**PROVIDED DATA**
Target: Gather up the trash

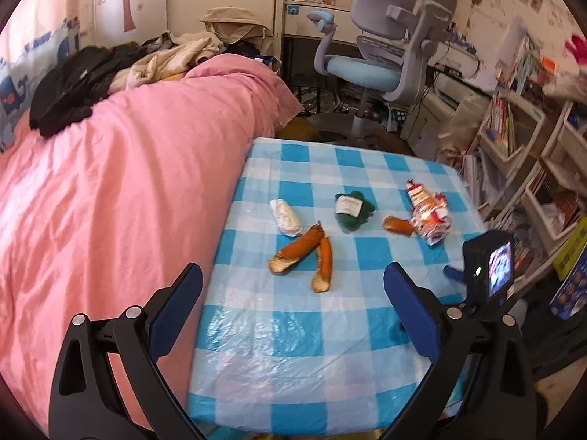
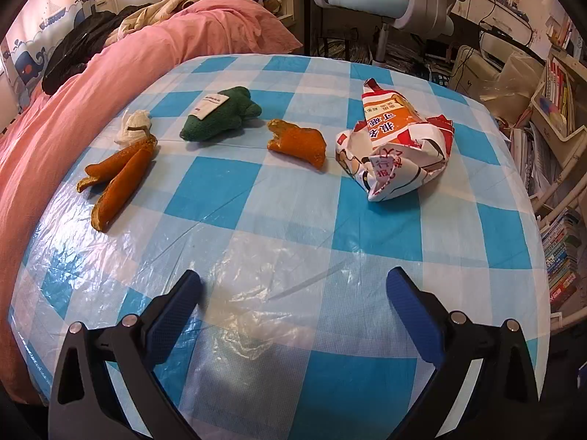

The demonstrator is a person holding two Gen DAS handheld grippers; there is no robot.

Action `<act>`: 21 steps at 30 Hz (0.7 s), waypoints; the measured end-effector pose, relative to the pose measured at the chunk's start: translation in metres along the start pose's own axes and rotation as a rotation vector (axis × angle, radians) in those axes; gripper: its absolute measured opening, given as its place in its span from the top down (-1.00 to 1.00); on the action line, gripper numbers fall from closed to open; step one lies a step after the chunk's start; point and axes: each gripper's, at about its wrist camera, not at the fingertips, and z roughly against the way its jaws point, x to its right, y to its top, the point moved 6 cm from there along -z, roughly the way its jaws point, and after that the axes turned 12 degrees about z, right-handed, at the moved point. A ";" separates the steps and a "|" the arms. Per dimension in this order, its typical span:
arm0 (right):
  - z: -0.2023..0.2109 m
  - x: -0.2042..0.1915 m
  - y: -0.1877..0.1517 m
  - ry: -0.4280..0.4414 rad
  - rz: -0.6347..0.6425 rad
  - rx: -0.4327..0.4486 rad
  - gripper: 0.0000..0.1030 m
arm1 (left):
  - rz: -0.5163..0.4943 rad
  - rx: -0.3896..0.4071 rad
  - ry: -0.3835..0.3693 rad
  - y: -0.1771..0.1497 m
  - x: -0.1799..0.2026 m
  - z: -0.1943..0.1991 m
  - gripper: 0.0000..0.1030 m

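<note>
Trash lies in a row on the blue-and-white checked table (image 2: 234,198). From left to right there is a forked orange peel (image 2: 117,176), a white tissue wad (image 2: 134,124), a green fuzzy piece with a white label (image 2: 220,113), a small orange peel (image 2: 299,141) and a crumpled red-white wrapper (image 2: 396,150). My right gripper (image 2: 293,278) hovers open over the near cloth, nothing between its fingers. The left wrist view shows the forked peel (image 1: 304,253), tissue (image 1: 286,216), green piece (image 1: 352,209), small peel (image 1: 398,225) and wrapper (image 1: 429,212). My left gripper (image 1: 293,273) is open and empty, just short of the forked peel.
A bed with a pink cover (image 1: 110,183) runs along the table's left edge, with clothes piled at its far end. A grey-blue desk chair (image 1: 385,55) stands beyond the table. Shelves of books (image 1: 513,139) crowd the right side. The right unit's camera body (image 1: 491,267) sits at the table's right edge.
</note>
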 end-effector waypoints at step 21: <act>0.000 0.000 0.000 0.001 0.000 0.000 -0.88 | -0.137 0.076 0.032 -0.009 -0.001 0.027 -0.85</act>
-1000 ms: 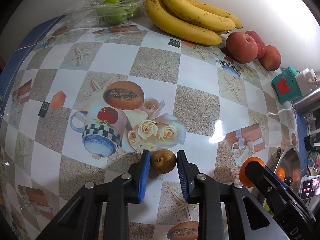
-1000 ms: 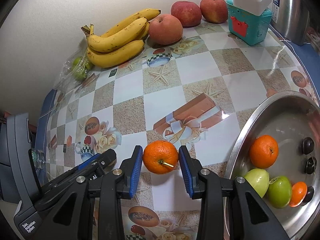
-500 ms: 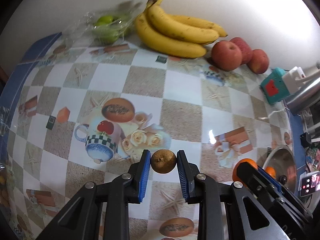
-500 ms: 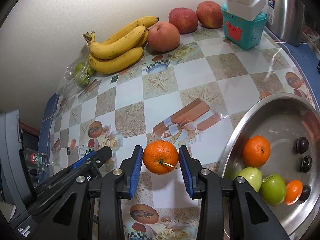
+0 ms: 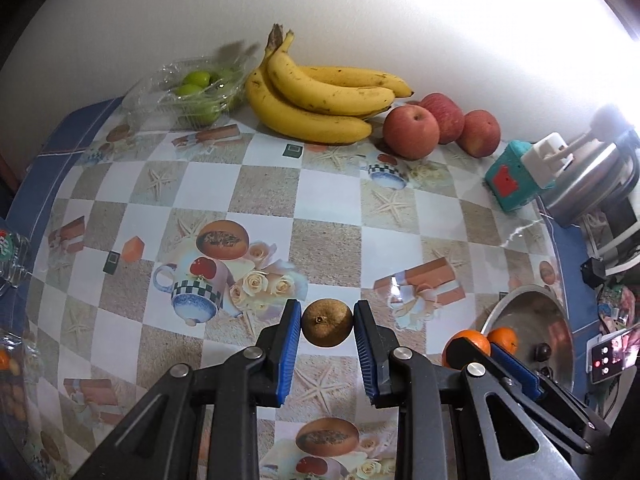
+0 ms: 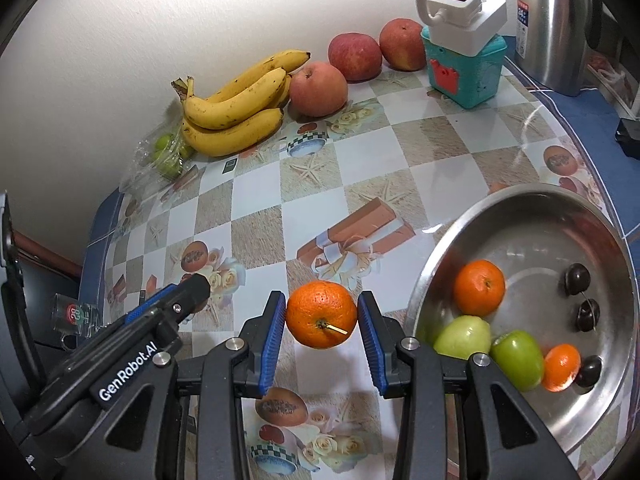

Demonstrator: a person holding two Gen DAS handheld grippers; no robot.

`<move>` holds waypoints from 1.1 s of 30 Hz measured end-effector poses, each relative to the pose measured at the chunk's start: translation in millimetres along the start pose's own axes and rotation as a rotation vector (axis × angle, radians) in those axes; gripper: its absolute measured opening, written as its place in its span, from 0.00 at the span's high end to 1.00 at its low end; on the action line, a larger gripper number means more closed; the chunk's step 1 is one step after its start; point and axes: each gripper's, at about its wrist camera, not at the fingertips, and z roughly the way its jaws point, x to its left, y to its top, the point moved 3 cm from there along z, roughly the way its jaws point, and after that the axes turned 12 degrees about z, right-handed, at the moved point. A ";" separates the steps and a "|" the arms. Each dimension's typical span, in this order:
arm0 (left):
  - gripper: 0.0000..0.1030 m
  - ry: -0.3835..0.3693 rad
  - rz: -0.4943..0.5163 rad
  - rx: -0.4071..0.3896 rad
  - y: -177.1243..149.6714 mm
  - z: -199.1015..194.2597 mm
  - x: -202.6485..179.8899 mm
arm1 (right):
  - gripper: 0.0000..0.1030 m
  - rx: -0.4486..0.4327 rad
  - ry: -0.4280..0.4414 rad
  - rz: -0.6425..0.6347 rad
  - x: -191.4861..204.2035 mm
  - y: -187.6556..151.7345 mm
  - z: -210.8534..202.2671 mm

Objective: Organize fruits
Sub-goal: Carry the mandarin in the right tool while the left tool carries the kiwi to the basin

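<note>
My left gripper (image 5: 327, 329) is shut on a small brown round fruit (image 5: 327, 328) and holds it above the patterned tablecloth. My right gripper (image 6: 322, 315) is shut on an orange (image 6: 321, 314) with a short stem, held above the cloth just left of a steel bowl (image 6: 448, 240). The bowl holds an orange (image 6: 479, 288), two green fruits (image 6: 516, 358), a small orange (image 6: 562, 367) and three dark round fruits (image 6: 577, 279). The right gripper and its orange (image 5: 466, 350) show at the lower right of the left wrist view.
Along the back wall lie a bunch of bananas (image 5: 324, 100), three red apples (image 5: 410, 131), and a clear pack of green fruits (image 5: 192, 90). A teal box with a white plug (image 6: 464, 60) and a steel kettle (image 6: 556, 24) stand at the back right.
Both grippers have risen with their fruits, so more of the table and wall shows. The right gripper has drawn nearer the bowl's side.
</note>
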 end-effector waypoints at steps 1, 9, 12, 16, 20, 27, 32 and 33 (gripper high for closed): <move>0.72 -0.003 0.000 -0.003 -1.0 -1.9 -1.6 | 0.62 0.000 -0.001 0.001 -1.8 -1.0 -1.7; 0.72 -0.018 0.008 -0.008 -12.4 -10.3 -15.3 | 0.62 -0.020 -0.019 0.006 -16.2 -9.0 -17.8; 0.72 -0.014 0.015 -0.011 -15.1 -13.7 -19.6 | 0.62 -0.027 -0.023 0.003 -20.3 -12.0 -23.1; 0.72 -0.012 0.027 -0.018 -16.5 -17.2 -25.0 | 0.62 -0.033 -0.029 0.008 -27.2 -13.4 -27.6; 0.72 -0.009 0.044 -0.019 -16.3 -17.9 -32.5 | 0.62 -0.035 -0.028 0.025 -35.6 -11.7 -29.2; 0.72 -0.034 0.084 -0.012 -16.9 -15.2 -53.2 | 0.62 -0.049 -0.052 0.073 -57.6 -5.2 -33.3; 0.72 -0.085 0.141 -0.013 -18.7 -12.8 -79.0 | 0.62 -0.077 -0.076 0.133 -84.7 5.2 -42.6; 0.72 -0.100 0.158 -0.009 -19.4 -11.6 -86.6 | 0.62 -0.088 -0.091 0.155 -94.2 8.1 -45.7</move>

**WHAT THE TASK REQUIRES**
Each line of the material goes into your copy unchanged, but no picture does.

**RESPONSE TO THE EXERCISE**
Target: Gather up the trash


The demonstrator is a person holding two Gen DAS handheld grippers; there is no robot.

Action `<act>`: 21 steps at 30 Hz (0.7 s), waypoints; the measured end-effector pose, relative to the pose measured at the chunk's start: translation in metres along the start pose's own axes and rotation as a rotation vector (axis × angle, radians) in those axes; gripper: its absolute measured opening, given as its place in its span from the top down (-1.00 to 1.00); on the action line, gripper numbers fall from closed to open; step one lies a step after the chunk's start; point and axes: each gripper's, at about its wrist camera, not at the fingertips, and z roughly against the way its jaws point, x to its right, y to its top, the point moved 6 cm from there along -z, roughly the way its jaws point, and after that the axes turned 12 degrees about z, right-handed, at the moved point. A ";" separates the steps and a "|" the arms. Per dimension in this order, its typical span:
arm0 (right):
  - z: -0.2023..0.2109 m
  - x: -0.2042..0.1915 m
  - y: -0.1877..0.1517 m
  - ry: -0.4280..0.4414 rad
  - rz: -0.6347..0.6425 rad
  - rx: -0.4327..0.4486 rad
  - gripper: 0.0000..0.1030 m
arm1 (left):
  - rz: -0.5163..0.4943 rad
  - rx: -0.3896..0.4071 rad
  - ry: -0.3835..0.3693 rad
  - y: -0.1771..0.1497 m
  - x: -0.1799..0.2026 m
  - z: -0.1943..0.1991 m
  - gripper: 0.0000..0.1030 m

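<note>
Trash lies in a row on the blue-and-white checked table (image 2: 234,198). From left to right there is a forked orange peel (image 2: 117,176), a white tissue wad (image 2: 134,124), a green fuzzy piece with a white label (image 2: 220,113), a small orange peel (image 2: 299,141) and a crumpled red-white wrapper (image 2: 396,150). My right gripper (image 2: 293,278) hovers open over the near cloth, nothing between its fingers. The left wrist view shows the forked peel (image 1: 304,253), tissue (image 1: 286,216), green piece (image 1: 352,209), small peel (image 1: 398,225) and wrapper (image 1: 429,212). My left gripper (image 1: 293,273) is open and empty, just short of the forked peel.
A bed with a pink cover (image 1: 110,183) runs along the table's left edge, with clothes piled at its far end. A grey-blue desk chair (image 1: 385,55) stands beyond the table. Shelves of books (image 1: 513,139) crowd the right side. The right unit's camera body (image 1: 491,267) sits at the table's right edge.
</note>
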 end-effector waypoints at step 21: <act>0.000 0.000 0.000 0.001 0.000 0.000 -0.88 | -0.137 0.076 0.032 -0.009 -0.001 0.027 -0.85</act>
-1000 ms: 
-1000 ms: 
-500 ms: 
-500 ms: 
+0 ms: 
+0 ms: 

Demonstrator: a person holding two Gen DAS handheld grippers; no robot.

`<move>` holds waypoints from 1.1 s of 30 Hz measured end-effector poses, each relative to the pose measured at the chunk's start: translation in millimetres along the start pose's own axes and rotation as a rotation vector (axis × angle, radians) in those axes; gripper: its absolute measured opening, written as its place in its span, from 0.00 at the span's high end to 1.00 at its low end; on the action line, a larger gripper number means more closed; the chunk's step 1 is one step after its start; point and axes: each gripper's, at about its wrist camera, not at the fingertips, and z roughly the way its jaws point, x to its left, y to its top, the point moved 3 cm from there along z, roughly the way its jaws point, and after that the axes turned 12 degrees about z, right-handed, at the moved point. A ";" separates the steps and a "|" the arms. Each dimension's typical span, in this order:
arm0 (left):
  - gripper: 0.0000..0.1030 m
  - ry: -0.3835..0.3693 rad
  - rz: -0.4943..0.5163 rad
  - rx: -0.4071..0.3896 rad
  - y: -177.1243..149.6714 mm
  - z: -199.1015..194.2597 mm
  - x: -202.6485..179.8899 mm
arm1 (right):
  - gripper: 0.0000..0.1030 m
  - rx: -0.4486..0.4327 rad
  - ry: -0.4280..0.4414 rad
  - rz: -0.6425..0.6347 rad
  - x: -191.4861..204.2035 mm
  - y: -187.6556..151.7345 mm
  - z: -210.8534..202.2671 mm

Objective: Organize fruits
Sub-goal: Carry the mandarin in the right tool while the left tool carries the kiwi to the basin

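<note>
My left gripper (image 5: 327, 329) is shut on a small brown round fruit (image 5: 327, 328) and holds it above the patterned tablecloth. My right gripper (image 6: 322, 315) is shut on an orange (image 6: 321, 314) with a short stem, held above the cloth just left of a steel bowl (image 6: 448, 240). The bowl holds an orange (image 6: 479, 288), two green fruits (image 6: 516, 358), a small orange (image 6: 562, 367) and three dark round fruits (image 6: 577, 279). The right gripper and its orange (image 5: 466, 350) show at the lower right of the left wrist view.
Along the back wall lie a bunch of bananas (image 5: 324, 100), three red apples (image 5: 410, 131), and a clear pack of green fruits (image 5: 192, 90). A teal box with a white plug (image 6: 464, 60) and a steel kettle (image 6: 556, 24) stand at the back right.
Both grippers have risen with their fruits, so more of the table and wall shows. The right gripper has drawn nearer the bowl's side.
</note>
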 end-effector waypoints at steps 1, 9, 12, 16, 20, 27, 32 and 33 (gripper high for closed): <move>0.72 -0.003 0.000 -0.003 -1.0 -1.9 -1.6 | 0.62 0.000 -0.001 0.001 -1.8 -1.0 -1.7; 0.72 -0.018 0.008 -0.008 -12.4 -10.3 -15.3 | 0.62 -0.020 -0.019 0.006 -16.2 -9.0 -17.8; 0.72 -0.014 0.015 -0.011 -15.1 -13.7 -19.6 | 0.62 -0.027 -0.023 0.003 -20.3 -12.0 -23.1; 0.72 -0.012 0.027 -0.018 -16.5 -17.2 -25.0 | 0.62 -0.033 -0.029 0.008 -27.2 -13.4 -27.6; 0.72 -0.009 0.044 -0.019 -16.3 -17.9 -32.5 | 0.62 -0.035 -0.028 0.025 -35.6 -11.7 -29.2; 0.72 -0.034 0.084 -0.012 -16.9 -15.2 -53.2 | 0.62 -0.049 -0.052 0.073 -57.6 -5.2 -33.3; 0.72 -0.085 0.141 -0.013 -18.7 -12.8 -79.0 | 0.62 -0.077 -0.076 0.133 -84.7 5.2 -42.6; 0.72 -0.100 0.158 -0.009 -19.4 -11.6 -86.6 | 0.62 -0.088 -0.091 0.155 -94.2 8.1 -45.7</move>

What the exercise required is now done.